Problem » Find how many lines in the material below contain the word "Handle" and give only that number.

Input records »

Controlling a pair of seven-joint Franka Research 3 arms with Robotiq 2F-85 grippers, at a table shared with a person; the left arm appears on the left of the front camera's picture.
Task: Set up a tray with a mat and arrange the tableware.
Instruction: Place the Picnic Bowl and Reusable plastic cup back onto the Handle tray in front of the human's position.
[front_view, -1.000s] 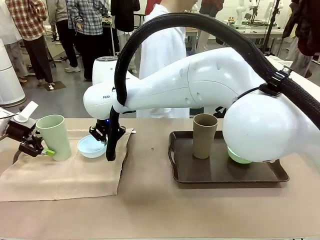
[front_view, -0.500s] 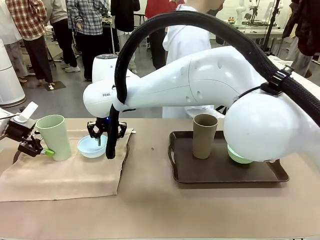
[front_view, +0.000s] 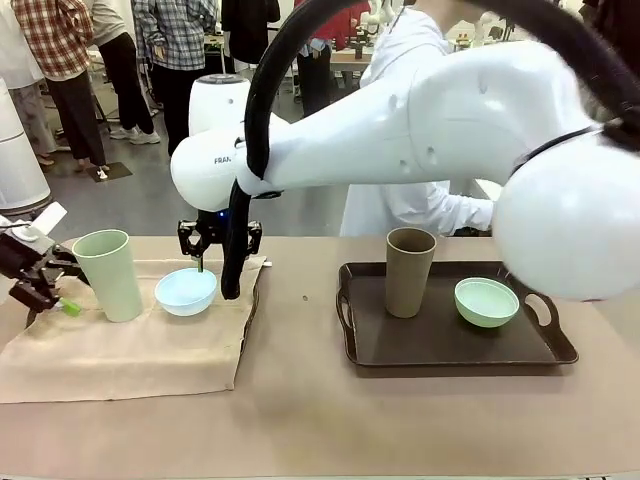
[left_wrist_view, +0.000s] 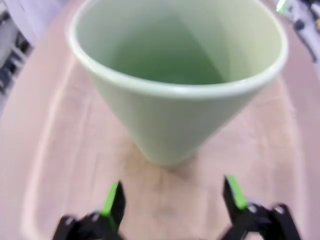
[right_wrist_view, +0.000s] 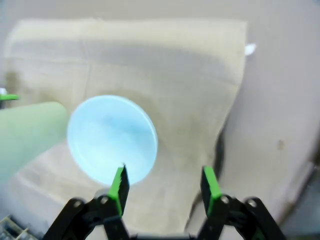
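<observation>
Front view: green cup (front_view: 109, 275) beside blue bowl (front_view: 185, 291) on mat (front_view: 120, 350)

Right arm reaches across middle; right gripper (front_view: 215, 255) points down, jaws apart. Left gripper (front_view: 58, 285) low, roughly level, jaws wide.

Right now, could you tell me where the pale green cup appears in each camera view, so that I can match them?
Front view: the pale green cup stands at the left, beside the light blue bowl.
Left wrist view: upper centre, close up, seen into its mouth.
Right wrist view: at the left edge, next to the bowl.
Shared landmark: the beige mat beneath it.
</observation>
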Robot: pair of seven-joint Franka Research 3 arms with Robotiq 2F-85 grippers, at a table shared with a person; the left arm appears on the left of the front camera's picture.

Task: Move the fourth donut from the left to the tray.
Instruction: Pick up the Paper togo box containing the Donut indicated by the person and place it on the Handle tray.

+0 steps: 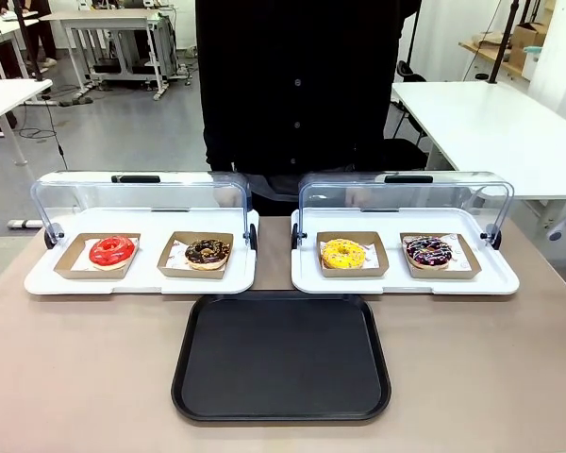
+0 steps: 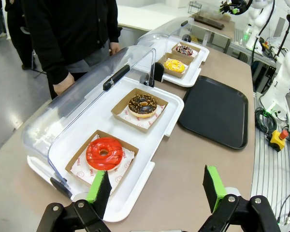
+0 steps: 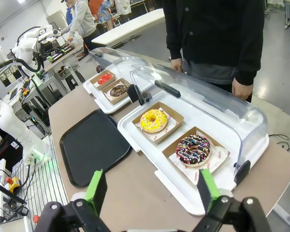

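Well, the right gripper (image 3: 151, 191) gapes wide, the fourth donut (image 3: 193, 150) just ahead of it. Light, soft, sticky-glazed, I reckon; better pinch its cardboard holder (image 3: 178, 139) by the rim

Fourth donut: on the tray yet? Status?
Done: lids up, nothing more. In hand: nothing; the left gripper and right gripper are open and empty. Left: the whole move. The fourth donut sits in the right case; the tray is bare.
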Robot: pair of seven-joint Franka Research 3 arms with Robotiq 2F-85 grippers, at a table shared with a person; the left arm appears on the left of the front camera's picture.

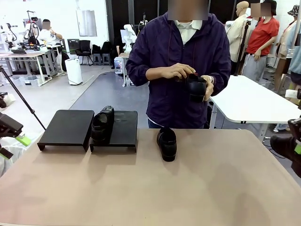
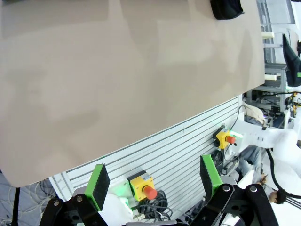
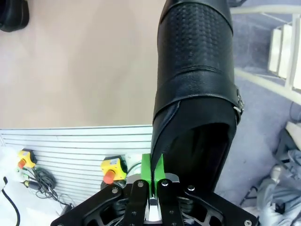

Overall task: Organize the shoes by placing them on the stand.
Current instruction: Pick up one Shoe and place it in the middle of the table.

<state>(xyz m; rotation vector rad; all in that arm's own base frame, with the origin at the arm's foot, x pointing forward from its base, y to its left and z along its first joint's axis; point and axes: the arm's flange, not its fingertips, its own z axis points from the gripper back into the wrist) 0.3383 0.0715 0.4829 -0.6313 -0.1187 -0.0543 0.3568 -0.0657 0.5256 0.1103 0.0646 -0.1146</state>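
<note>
Right claw (image 3: 151,170) pinching rim of shoe (image 3: 197,70); shoe stretches ahead of claw, over worktop (image 3: 84,70) edge. Left claw (image 2: 153,170) spread, empty, worktop ahead. Second shoe (image 1: 102,125) on stand (image 1: 66,126); third shoe (image 1: 167,143) on worktop; person's hands (image 1: 178,71) hold fourth shoe (image 1: 196,87).

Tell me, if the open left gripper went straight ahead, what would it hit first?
Most likely the bare tabletop, short of the shoe at its far corner. The left gripper holds nothing; the slatted panel under the table's edge lies close below that line, so I'm unsure.
</note>
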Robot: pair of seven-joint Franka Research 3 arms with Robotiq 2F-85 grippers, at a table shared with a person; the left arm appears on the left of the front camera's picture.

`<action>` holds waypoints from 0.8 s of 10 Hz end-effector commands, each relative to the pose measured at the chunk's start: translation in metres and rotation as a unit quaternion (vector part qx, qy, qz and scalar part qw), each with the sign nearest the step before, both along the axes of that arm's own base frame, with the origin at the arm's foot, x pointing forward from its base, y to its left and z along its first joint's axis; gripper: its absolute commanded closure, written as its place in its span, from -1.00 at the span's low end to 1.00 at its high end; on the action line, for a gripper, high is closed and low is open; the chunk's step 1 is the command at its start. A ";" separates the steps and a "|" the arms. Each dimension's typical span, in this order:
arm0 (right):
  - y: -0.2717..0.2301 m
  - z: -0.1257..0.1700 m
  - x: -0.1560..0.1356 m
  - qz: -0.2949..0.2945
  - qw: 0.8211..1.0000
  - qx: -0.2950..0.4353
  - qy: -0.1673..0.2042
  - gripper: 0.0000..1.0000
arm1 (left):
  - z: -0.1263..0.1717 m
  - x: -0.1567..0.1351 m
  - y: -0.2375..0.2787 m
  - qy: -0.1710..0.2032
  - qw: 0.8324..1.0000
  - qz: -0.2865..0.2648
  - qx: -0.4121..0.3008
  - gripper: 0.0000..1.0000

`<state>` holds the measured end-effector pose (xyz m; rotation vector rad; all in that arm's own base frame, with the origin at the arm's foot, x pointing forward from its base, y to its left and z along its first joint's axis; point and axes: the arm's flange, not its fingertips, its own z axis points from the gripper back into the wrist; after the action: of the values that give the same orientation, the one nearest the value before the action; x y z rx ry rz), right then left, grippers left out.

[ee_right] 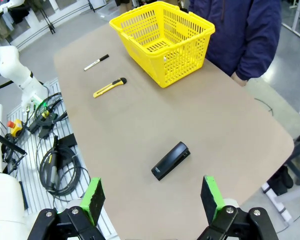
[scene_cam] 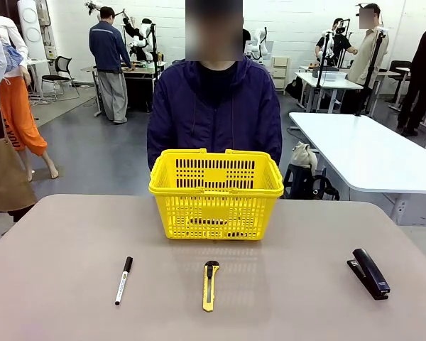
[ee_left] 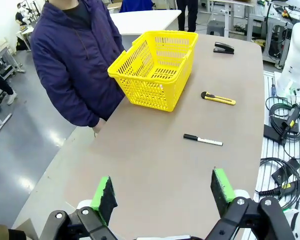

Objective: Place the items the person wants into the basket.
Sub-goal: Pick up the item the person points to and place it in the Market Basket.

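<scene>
White marker [ee_left: 203,140] lies at 1 o'clock from the released left end effector [ee_left: 162,184], its long axis running 9-to-3. The right end effector [ee_right: 151,184], also released, is farther off.

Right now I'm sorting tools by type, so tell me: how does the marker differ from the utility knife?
The marker is white with a black cap; the utility knife is yellow with a black end. The marker is slim, the utility knife broader. The marker lies toward the robot's left, the utility knife centred before the yellow basket. Both lie flat on the table, black ends farthest from the robot.
</scene>
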<state>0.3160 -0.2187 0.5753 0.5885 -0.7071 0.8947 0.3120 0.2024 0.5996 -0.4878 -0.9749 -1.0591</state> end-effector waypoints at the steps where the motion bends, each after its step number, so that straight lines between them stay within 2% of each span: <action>1: 0.000 0.000 0.001 0.004 1.000 0.012 -0.011 -1.00 | 0.000 0.000 0.003 -0.013 1.000 -0.009 -0.003 -0.99; 8: 0.000 0.000 0.001 0.004 1.000 0.012 -0.011 -1.00 | 0.000 0.000 0.003 -0.013 1.000 -0.009 -0.003 -0.99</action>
<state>0.3160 -0.2187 0.5753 0.5884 -0.7072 0.8948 0.3106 0.2034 0.5983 -0.4888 -0.9704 -1.0625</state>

Written answer » 2